## To do
Give back all the data exactly, line by line.

******************************

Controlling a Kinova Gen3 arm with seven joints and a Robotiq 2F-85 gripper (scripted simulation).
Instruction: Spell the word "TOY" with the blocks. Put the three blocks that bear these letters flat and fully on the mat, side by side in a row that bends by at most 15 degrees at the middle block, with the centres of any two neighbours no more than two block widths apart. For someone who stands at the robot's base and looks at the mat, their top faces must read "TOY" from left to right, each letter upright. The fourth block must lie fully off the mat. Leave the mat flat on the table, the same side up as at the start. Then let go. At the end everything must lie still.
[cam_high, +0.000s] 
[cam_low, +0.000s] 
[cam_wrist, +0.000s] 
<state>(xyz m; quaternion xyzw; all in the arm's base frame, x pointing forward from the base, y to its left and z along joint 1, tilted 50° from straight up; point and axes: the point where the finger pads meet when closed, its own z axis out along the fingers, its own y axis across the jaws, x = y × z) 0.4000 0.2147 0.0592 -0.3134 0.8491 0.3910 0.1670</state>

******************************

## Solution to this exercise
Controlling a Kinova Gen3 arm with seven joints and a Robotiq 2F-85 gripper (scripted simulation).
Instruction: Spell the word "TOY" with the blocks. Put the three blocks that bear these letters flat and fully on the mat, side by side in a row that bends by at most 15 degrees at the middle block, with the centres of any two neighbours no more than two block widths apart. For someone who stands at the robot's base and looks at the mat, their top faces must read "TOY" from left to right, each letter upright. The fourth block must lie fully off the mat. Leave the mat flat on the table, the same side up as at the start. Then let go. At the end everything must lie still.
[cam_high, +0.000s] 
[cam_low, +0.000s] 
[cam_wrist, +0.000s] 
<state>(xyz m; quaternion xyzw; all in the arm's base frame, x pointing forward from the base, y to its left and z along joint 1, tilted 50° from straight up; point and axes: the point where the finger pads meet when closed, its own z axis out along the fingers, its own y axis across the jaws, x = y × z) 0.4000 0.2147 0.0592 -0.3134 0.8491 0.3910 0.1670</state>

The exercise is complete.